Your copy should hold every record verbatim and none of the pictures.

[[ Data, beginning ]]

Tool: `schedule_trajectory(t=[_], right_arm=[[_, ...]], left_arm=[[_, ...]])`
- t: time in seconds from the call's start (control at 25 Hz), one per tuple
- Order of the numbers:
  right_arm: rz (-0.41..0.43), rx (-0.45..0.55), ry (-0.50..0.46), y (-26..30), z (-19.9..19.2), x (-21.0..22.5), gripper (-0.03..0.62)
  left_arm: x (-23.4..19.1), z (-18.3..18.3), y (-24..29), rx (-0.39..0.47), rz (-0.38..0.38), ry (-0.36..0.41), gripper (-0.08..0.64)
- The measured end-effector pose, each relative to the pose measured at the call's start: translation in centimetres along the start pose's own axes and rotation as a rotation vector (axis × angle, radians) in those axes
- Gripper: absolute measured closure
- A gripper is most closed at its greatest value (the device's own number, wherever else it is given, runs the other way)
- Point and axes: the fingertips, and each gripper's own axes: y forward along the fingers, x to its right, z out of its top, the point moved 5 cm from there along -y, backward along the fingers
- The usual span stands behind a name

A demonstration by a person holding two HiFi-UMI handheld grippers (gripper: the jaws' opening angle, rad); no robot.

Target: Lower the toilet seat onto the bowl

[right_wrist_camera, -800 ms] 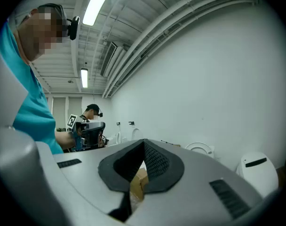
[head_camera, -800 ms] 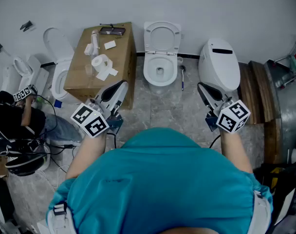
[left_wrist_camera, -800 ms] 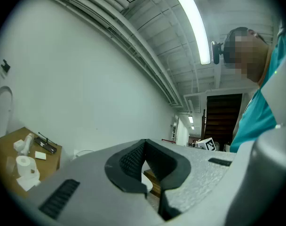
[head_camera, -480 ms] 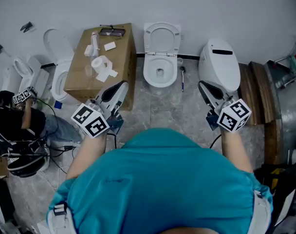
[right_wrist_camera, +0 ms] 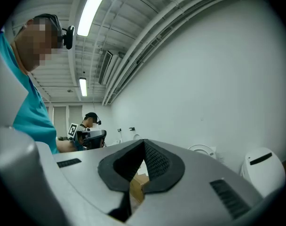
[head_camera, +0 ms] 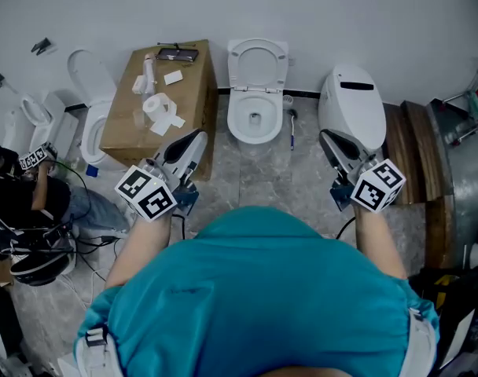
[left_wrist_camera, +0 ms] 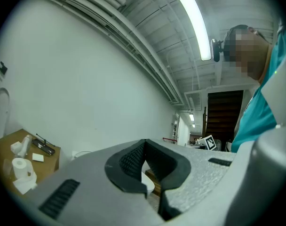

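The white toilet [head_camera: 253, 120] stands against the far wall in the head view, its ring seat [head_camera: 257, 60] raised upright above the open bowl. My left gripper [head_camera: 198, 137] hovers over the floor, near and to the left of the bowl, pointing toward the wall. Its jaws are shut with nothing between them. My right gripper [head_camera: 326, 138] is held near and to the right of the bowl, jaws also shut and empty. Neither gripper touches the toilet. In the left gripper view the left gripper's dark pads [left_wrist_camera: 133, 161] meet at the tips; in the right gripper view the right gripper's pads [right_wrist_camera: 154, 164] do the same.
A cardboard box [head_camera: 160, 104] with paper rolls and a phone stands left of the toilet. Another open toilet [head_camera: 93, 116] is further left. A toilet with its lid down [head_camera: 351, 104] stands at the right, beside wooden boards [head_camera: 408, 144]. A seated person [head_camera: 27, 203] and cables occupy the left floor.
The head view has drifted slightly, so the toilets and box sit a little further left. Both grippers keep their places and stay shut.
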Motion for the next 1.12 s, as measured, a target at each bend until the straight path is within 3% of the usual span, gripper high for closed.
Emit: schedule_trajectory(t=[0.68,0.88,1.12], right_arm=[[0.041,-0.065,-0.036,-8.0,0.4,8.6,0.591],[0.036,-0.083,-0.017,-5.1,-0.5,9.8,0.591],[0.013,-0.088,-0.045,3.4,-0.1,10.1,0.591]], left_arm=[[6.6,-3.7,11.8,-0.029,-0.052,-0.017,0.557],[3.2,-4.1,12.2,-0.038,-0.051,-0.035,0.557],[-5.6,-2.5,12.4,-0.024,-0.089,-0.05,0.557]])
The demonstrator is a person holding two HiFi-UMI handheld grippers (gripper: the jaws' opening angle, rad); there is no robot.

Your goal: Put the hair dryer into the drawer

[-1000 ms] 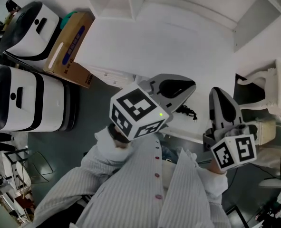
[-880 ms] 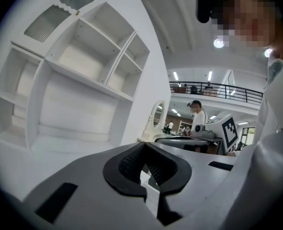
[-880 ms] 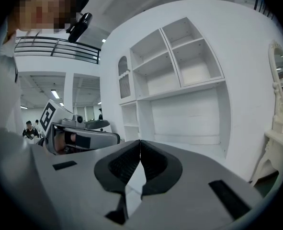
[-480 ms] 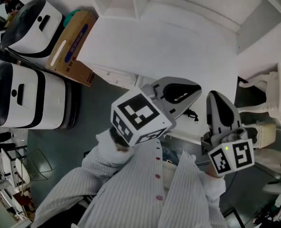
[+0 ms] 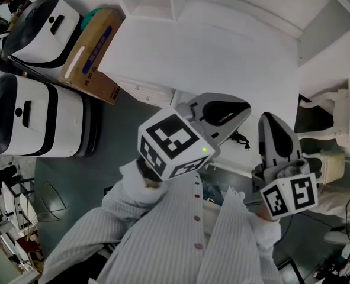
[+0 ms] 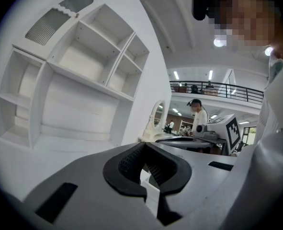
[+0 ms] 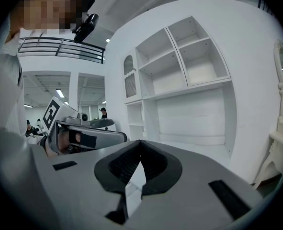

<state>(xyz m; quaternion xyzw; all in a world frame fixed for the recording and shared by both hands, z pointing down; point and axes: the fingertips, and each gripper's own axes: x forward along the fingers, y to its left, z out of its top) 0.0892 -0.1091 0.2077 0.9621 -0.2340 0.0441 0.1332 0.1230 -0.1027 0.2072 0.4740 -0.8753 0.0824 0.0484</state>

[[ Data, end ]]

Answer section
Tool: `schedule_trajectory(t=[_], right_arm=[[_, ...]], left_arm=[[_, ...]])`
- t: time in seconds from the call's start (control at 25 Hz), one per tuple
- Order of the numbers:
  right_arm: rz (-0.41..0.43), rx (-0.45..0.55), ry (-0.50..0.46), y (-26..30), z (-19.9..19.2), x (-21.0..22.5), gripper (-0.03..0.62)
  left_arm: x (-23.4..19.1), z (-18.3..18.3), y (-24..29), rx (-0.39..0.47), rz (-0.38..0.38), ry (-0.36..0.41), gripper (-0.08..0.64)
- The measured end-effector pose, each relative to the pose measured at the call's start: translation in centimetres along the start pose's own axes and rotation as a rotation vector (axis × angle, radians) in those axes
- Gripper: absolute measured closure
- A gripper is most closed at its greatest value (the device's own number, wherever else it is given, runs the other way)
- Point and axes: the fingertips, and each gripper's own axes: y forward along the fingers, x to its right, z out of its top, the point moved 5 cm from there along -y, backward along the fingers
- The usual span stands behind a name

A demonstration by a person holding two HiFi-UMI handheld grippers (gripper: the jaws' opening angle, rad); no robot.

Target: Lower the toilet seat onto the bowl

[right_wrist_camera, -800 ms] 
[head_camera, -800 ms] 
[left_wrist_camera, -800 ms] 
[head_camera, -480 ms] 
[right_wrist_camera, +0 ms] 
[head_camera, +0 ms] 
[left_wrist_camera, +0 ms] 

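The white toilet [head_camera: 253, 120] stands against the far wall in the head view, its ring seat [head_camera: 257, 60] raised upright above the open bowl. My left gripper [head_camera: 198, 137] hovers over the floor, near and to the left of the bowl, pointing toward the wall. Its jaws are shut with nothing between them. My right gripper [head_camera: 326, 138] is held near and to the right of the bowl, jaws also shut and empty. Neither gripper touches the toilet. In the left gripper view the left gripper's dark pads [left_wrist_camera: 133, 161] meet at the tips; in the right gripper view the right gripper's pads [right_wrist_camera: 154, 164] do the same.
A cardboard box [head_camera: 160, 104] with paper rolls and a phone stands left of the toilet. Another open toilet [head_camera: 93, 116] is further left. A toilet with its lid down [head_camera: 351, 104] stands at the right, beside wooden boards [head_camera: 408, 144]. A seated person [head_camera: 27, 203] and cables occupy the left floor.
The head view has drifted slightly, so the toilets and box sit a little further left. Both grippers keep their places and stay shut.
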Motion for the next 1.12 s, as measured, a target at each bend until the straight path is within 3% of the usual span, gripper high for closed.
Emit: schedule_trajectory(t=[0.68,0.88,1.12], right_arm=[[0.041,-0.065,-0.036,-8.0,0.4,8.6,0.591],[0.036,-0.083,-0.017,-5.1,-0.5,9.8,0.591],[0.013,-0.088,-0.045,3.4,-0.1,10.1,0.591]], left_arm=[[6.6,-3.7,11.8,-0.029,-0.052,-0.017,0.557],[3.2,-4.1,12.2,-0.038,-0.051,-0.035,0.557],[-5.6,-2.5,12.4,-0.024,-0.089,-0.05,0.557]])
The demonstrator is a person holding two HiFi-UMI handheld grippers (gripper: the jaws' opening angle, rad); there is no robot.

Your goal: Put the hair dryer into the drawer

[-1000 ms] 
[-880 ms] 
[-880 ms] 
[-480 ms] 
[+0 ms] 
[+0 ms] 
[+0 ms] 

<state>(xyz m; quaternion xyzw; all in a world frame fixed for the recording and shared by both hands, z pointing down; point and axes: the fingertips, and each gripper's own axes: x forward along the fingers, y to its left, z out of its top) 0.0892 -0.1091 0.2077 0.9621 -0.2340 0.0441 0.1332 0.1230 -0.1027 0.2072 0.4740 -0.8753 0.0824 0.0484</state>

There is nothing more to the answer.